Extending HilbertBench

HilbertBench is built to be extended in three places: new analyzers, new framework integrations, and new trace-schema fields. Each has a safe path and a few rules that keep an extension from quietly breaking the guarantees the framework rests on. The full contributor checklist is in CONTRIBUTING.md; this page is the architectural how-to.

Adding an analyzer

An analyzer is the easiest thing to add, because it only reads.

A new analyzer is a plain function: it takes a trace (or a run-directory path) and returns a dictionary. It lives in hilbertbench/analysis/, and it must follow the same contract as the existing six:

  • Read-only. It never writes to the trace (INV-002). Take a HilbertTrace, resolve what you need, compute, return.
  • Evidence in, dictionary out. Return a status string plus the quantitative evidence behind it. Do not invent a verdict the numbers do not support.
  • Quantify uncertainty. If you estimate a statistic, attach a bootstrap confidence interval (see analysis/_util.py for the shared helper) and let the verdict report low confidence when the interval straddles a threshold.
  • Degrade, don't guess. If the trace lacks what you need (an old trace with no calibration snapshot, say), return an "insufficient data" status — never a fabricated default (INV-008).
  • Document the threshold. Any decision cutoff is a named constant with a comment explaining where the number came from. Expose it as a function argument so callers can override it.

Add a test in tests/analysis/ that plants a known condition in a constructed trace and asserts the verdict, then regenerate the test catalog.

Adding a framework integration

An integration is a transparent proxy. It is the only place a heavy quantum library may be imported, and it carries the heaviest responsibility, because it runs during the user's experiment.

  • Parity is sacred. The proxy must not change the number of shots, executions, parameter bindings, or observables (INV-001). Forward the call to the real backend, wait for the result the user would have gotten anyway, and copy it aside. Never re-execute.
  • Record after, not instead. Run the real call first; record from its result. Recording must never sit on the critical path in a way that could alter timing or fail the user's job.
  • Failures are visible. Wrap recording so that a problem writing the trace cannot break the user's run, but is itself logged as an ERROR event, not silently dropped (INV-007).
  • Import locally. Keep the framework import inside the integration module so the core stays dependency-free (INV-004), and add a clear message if an optional dependency is missing.

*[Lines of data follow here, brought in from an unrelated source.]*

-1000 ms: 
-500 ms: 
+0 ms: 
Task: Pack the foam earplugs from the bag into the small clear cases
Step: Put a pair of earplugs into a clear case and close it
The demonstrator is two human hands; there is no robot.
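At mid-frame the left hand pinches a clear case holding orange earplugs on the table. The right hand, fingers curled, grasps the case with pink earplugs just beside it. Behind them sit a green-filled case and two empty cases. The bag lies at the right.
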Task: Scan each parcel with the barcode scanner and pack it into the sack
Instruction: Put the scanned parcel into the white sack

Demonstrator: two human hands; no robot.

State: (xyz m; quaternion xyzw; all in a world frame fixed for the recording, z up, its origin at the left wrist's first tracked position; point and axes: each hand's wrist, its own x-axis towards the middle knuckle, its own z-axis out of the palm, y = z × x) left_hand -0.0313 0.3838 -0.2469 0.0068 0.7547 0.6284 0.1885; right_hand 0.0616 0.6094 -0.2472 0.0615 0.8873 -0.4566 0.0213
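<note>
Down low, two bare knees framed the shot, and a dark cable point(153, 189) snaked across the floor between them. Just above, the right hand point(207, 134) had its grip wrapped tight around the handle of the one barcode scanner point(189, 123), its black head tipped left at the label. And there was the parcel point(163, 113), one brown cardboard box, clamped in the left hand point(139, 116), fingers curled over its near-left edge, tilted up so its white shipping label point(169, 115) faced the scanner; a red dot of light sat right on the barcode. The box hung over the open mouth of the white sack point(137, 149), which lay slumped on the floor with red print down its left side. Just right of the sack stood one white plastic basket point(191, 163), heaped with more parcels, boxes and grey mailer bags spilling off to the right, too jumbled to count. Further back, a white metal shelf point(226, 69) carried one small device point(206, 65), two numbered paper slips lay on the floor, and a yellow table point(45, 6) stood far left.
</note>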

The existing Qiskit and PennyLane proxies are the templates to copy.

Adding a trace-schema field

This is the one with the strictest rules, because the trace format is a long-lived contract.

  • Edit the schema, never the models. Change the JSON Schema in schemas/, then regenerate the Python models (INV-003). See the schema guide.
  • Respect the version freeze. Once a schema version is tagged it is frozen forever (INV-005). A new field goes into a new version directory (v1.1/), not into a released one.
  • New fields are optional and degrade gracefully. Anything not present since the first release must be optional and nullable, so a reader of an older trace resolves it to None (INV-008).
  • Evidence only. The new field records what happened, never an interpretation of it (INV-006). Fields like is_converged or quality_score do not belong in a trace.

The rule behind the rules

Every extension rule traces back to one question: does this change keep the trace trustworthy? If an addition could let the recorder perturb an experiment, let a trace be edited after the fact, or let an analyzer invent data, it is rejected — regardless of how useful it seems. The compliance suite exists to catch the cases where good intentions would have broken a guarantee.